| TASK TO COMPLETE |
What's needed is the listing below, repeated word for word with no pictures.

| DATA SEGMENT |
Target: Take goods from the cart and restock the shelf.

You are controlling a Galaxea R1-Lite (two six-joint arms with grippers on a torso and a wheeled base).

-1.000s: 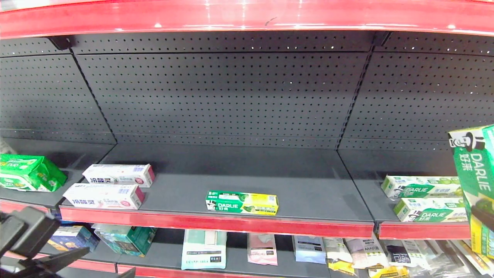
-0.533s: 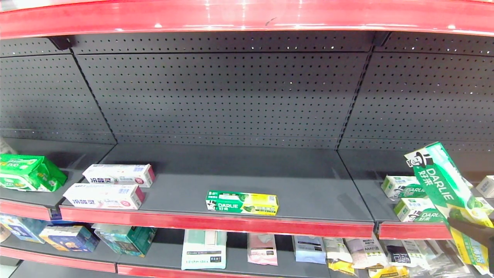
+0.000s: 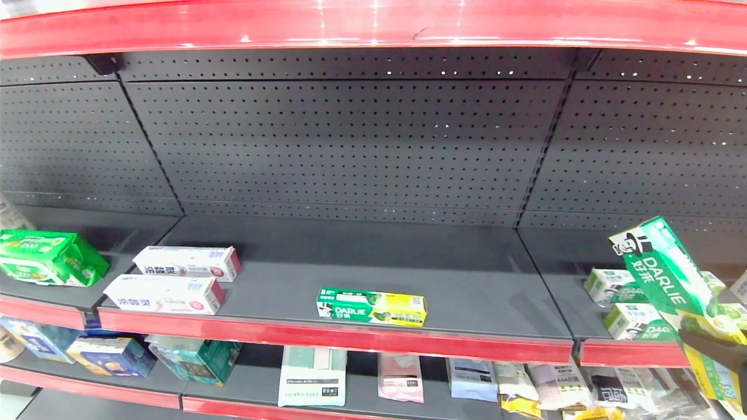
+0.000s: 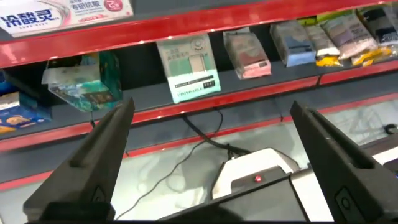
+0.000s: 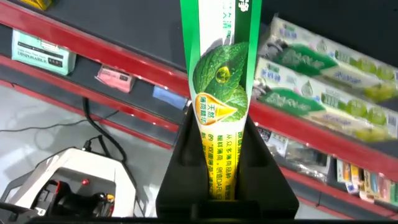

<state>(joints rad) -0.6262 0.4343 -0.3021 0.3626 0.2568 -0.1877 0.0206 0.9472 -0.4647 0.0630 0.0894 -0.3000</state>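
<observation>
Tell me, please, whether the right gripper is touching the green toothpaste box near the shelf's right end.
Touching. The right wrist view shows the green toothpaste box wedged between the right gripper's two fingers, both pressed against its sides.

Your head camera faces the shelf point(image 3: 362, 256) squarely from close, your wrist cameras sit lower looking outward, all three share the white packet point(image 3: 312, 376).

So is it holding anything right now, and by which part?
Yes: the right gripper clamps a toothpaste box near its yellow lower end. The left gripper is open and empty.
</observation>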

| WRITTEN RESPONSE |
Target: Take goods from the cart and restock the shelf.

You are controlling a Galaxea R1-Lite (two six-joint arms with grippers on a torso and a wheeled base).

-1.000s: 
-0.533s: 
+0.000s: 
+0.000s: 
+0.000s: 

<state>(joints rad) -0.6262 0.4343 -0.3021 0.3626 0.2568 -0.1877 0.0206 0.9472 -0.4647 0.0630 0.0894 -0.3000</state>
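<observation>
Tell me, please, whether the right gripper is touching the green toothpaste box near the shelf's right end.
Touching. The right wrist view shows the green toothpaste box wedged between the right gripper's two fingers, both pressed against its sides.

Your head camera faces the shelf point(image 3: 362, 256) squarely from close, your wrist cameras sit lower looking outward, all three share the white packet point(image 3: 312, 376).

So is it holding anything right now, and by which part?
Yes: the right gripper clamps a toothpaste box near its yellow lower end. The left gripper is open and empty.
</observation>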

The full answer has now been given.